Exercise goal
Would you please transcribe, exactly as written, the lines of the entries below starting at the one that holds "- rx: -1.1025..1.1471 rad" and ending at the one that holds "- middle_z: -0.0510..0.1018", both included?

:: Extracted material ::

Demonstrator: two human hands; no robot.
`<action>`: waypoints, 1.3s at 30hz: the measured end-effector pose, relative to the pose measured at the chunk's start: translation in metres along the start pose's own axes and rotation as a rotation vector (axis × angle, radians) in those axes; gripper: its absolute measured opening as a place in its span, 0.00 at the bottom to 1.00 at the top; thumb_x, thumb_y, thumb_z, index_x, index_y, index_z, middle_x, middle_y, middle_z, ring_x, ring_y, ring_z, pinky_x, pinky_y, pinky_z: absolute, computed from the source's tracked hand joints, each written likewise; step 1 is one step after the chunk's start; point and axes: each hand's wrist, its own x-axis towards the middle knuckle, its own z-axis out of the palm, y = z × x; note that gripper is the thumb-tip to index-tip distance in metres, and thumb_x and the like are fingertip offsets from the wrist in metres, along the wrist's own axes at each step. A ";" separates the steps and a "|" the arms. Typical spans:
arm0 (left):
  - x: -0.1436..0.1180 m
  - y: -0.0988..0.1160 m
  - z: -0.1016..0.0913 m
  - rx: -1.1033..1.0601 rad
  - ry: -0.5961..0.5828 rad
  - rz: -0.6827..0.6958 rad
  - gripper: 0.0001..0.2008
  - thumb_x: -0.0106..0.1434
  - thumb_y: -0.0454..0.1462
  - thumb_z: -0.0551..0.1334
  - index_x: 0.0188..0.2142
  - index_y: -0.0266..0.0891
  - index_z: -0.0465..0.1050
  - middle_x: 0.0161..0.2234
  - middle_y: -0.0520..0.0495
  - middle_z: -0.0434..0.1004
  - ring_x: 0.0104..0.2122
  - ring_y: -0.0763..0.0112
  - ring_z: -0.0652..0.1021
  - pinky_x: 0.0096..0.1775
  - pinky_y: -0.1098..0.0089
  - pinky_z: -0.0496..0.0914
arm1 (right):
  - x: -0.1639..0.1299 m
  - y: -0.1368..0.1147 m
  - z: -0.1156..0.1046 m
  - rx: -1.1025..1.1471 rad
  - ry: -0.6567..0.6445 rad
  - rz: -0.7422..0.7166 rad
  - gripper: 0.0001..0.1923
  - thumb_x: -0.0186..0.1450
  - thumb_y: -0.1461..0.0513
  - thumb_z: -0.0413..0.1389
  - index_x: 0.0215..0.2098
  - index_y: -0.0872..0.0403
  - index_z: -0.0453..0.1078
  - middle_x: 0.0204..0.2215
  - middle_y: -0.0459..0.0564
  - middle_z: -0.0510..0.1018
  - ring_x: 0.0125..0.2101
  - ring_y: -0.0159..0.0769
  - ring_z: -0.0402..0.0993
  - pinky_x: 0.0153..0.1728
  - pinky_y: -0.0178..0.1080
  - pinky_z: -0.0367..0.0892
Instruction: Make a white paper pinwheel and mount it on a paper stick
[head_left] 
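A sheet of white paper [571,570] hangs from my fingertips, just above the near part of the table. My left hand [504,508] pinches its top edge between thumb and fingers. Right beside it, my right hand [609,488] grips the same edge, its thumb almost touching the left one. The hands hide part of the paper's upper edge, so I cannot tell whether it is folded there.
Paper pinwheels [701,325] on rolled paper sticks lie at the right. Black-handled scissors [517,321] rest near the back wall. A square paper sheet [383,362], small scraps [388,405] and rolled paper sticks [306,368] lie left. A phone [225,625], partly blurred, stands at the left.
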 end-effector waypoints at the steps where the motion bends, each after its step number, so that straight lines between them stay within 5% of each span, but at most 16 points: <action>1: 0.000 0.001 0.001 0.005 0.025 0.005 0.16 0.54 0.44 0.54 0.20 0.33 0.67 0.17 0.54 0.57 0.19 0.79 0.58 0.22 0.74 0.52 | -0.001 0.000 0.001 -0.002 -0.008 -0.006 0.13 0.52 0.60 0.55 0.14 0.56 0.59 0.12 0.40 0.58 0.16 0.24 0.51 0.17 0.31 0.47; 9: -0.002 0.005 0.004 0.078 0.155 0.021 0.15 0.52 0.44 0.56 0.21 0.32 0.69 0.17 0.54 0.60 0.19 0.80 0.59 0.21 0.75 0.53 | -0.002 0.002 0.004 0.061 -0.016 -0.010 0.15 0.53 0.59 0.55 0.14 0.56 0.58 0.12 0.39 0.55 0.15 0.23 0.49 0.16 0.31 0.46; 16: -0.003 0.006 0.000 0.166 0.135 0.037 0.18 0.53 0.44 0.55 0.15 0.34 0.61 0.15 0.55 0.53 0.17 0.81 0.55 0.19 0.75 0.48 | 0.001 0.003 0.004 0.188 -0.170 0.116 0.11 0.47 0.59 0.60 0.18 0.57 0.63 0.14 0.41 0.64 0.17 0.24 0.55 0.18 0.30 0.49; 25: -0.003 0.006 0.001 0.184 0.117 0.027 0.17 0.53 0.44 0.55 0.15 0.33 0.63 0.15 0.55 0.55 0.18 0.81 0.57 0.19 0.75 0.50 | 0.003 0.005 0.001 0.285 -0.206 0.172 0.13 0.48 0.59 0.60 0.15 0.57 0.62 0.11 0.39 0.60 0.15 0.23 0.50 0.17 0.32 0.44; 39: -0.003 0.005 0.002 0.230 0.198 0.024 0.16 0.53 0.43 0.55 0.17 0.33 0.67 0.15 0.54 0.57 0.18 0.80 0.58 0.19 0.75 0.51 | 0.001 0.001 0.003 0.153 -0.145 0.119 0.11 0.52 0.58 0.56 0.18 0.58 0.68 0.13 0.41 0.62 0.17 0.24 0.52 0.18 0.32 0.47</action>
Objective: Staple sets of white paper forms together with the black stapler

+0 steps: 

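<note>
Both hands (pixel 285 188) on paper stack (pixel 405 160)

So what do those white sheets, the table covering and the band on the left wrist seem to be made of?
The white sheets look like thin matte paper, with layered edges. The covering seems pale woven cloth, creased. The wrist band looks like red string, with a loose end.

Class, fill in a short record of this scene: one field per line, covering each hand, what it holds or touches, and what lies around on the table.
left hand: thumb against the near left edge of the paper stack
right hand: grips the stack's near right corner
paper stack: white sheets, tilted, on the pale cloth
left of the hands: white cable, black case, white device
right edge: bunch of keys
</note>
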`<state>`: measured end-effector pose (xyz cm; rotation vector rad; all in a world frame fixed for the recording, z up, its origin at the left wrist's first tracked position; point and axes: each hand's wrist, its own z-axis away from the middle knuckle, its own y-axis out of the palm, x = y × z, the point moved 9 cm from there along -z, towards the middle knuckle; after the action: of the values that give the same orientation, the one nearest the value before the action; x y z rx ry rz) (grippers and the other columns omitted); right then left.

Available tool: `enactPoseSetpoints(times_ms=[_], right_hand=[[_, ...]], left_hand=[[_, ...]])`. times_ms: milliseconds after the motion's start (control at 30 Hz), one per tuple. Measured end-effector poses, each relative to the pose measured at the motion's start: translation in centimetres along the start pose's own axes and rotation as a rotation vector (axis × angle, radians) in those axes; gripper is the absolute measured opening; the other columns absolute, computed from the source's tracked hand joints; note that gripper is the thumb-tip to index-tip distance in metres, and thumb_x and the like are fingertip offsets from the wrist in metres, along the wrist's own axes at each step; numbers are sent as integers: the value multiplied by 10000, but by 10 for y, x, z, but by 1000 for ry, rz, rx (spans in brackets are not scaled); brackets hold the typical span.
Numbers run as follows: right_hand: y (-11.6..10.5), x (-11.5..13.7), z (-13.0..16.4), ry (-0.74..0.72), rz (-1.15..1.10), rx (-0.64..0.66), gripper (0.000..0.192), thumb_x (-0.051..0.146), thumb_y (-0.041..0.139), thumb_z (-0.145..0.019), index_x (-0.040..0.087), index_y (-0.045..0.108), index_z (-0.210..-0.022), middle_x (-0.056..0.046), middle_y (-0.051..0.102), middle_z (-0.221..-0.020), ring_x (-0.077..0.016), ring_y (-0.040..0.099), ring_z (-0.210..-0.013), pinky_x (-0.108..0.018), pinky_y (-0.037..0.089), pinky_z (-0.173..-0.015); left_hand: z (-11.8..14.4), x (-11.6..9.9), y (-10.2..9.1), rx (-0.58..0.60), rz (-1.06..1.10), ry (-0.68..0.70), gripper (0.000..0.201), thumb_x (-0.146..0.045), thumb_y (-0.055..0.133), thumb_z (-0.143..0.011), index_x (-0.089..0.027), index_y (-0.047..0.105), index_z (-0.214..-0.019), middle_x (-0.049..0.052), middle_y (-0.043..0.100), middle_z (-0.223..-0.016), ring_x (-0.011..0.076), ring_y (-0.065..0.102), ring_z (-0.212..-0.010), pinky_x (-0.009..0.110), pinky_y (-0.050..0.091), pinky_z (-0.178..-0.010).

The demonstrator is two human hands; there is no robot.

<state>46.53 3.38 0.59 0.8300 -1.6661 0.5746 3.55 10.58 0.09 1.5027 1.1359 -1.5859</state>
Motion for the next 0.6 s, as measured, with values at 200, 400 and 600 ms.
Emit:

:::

Result of this exercise
  - rx: -1.1025..1.1471 rad
  - ry: -0.6567..0.6445 rad
  - rz: -0.7422..0.7166 rad
  - gripper: 0.0001..0.1923
  - thumb_x: -0.0186..0.1450
  - thumb_y: -0.1461..0.0513
  - thumb_z: -0.0413..0.1389
  - index_x: 0.0215..0.2098
  - index_y: -0.0872..0.0403
  - index_z: -0.0453..0.1078
  - middle_x: 0.0204..0.2215
  - middle_y: -0.0459..0.0564
  - middle_z: -0.0510..0.1018

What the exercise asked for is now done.